Here’s an issue I feel strongly about: ads in the public schools. Since the late 1980s, it’s become commonplace for schools to alleviate budget shortfalls by selling ads in the schools, and by getting corporations to purchase much-needed equipment in exchange for a promotional plug.
When I was a professor, I used to discuss this with my media studies students, and I was stunned by all the examples of ads they encountered in the public schools. These ads and plugs are everywhere. In exchange for equipment, athletes wear uniforms loudly emblazoned with the donor company’s name. In the cafeteria, students can buy cans of soda from the company who has an exclusive contract with the school. Even everyday items like book covers are now sponsored by a company.

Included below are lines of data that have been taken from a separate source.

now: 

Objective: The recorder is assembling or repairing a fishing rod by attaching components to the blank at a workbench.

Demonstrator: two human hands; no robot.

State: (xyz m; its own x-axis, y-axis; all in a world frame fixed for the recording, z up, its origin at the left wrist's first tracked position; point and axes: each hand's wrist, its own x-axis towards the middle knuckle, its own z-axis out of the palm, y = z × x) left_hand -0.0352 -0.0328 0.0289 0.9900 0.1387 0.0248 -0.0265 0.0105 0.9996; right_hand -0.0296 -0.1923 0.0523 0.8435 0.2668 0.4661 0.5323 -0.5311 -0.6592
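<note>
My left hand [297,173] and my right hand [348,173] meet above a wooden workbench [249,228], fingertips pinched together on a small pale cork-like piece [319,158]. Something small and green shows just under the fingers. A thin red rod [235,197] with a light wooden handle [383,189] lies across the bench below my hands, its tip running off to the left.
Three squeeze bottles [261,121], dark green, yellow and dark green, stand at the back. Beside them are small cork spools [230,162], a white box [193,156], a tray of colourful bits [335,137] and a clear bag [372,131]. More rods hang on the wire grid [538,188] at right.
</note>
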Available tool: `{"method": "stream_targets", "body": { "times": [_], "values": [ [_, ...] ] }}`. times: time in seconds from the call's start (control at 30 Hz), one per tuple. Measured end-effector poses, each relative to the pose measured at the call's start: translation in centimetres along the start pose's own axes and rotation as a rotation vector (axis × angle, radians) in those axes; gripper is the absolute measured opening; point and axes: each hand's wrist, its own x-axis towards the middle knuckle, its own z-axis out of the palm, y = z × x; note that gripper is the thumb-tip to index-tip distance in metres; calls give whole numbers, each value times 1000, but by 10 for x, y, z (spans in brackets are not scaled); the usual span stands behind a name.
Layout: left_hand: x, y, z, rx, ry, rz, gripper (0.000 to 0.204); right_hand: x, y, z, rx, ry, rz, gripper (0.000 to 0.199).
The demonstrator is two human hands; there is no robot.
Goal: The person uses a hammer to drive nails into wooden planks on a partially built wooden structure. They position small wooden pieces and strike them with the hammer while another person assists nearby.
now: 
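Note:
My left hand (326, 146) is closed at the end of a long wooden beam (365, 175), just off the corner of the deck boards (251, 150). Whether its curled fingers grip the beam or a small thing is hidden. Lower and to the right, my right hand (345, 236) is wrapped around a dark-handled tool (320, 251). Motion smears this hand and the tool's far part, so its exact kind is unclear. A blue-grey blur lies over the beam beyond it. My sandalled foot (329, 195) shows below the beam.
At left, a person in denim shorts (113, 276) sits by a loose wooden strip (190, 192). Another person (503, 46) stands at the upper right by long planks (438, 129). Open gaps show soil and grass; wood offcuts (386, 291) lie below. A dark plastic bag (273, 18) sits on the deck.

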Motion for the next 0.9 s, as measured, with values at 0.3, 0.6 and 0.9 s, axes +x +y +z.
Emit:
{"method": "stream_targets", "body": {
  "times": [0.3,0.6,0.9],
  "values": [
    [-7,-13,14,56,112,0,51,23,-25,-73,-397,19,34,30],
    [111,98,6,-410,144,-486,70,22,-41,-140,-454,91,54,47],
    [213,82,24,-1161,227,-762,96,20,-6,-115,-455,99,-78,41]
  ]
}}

And now, to offset the copying costs for his exams — which he would otherwise have to pay for himself, due to budget cuts — a calculus teacher in California is selling ads on his exams.
Can’t we do better than this for our kids?
School is a place where we hope to teach our kids to think critically about society, and it’s not supposed to be a place where we teach kids a particular set of values. We wouldn’t, for example, allow the Catholic Church to distribute book covers to students with information about Catholicism.  We wouldn’t allow a political candidate to distribute book covers with arguments about why she’s the best candidate. We would consider this brainwashing, even if the school were paid millions of dollars.
But when it comes to promoting certain companies, and the value system of consumerism as a whole, we think it’s no big deal. In a country where consumerism has become as big of a religion as anything else, why aren’t we concerned about teaching kids the doctrine of consumption as a part of their schooling?
I don’t blame schools and teachers for this.  They do this because schools don’t have enough money to give kids what they need.  Schools are forced to choose between doing without educational supplies and selling the eyeballs of children to advertisers.  That’s a choice where students always lose.
Of course, I know this is a controversial issue, and that most Americans think ads in the schools are not that big of a deal.  What do you think?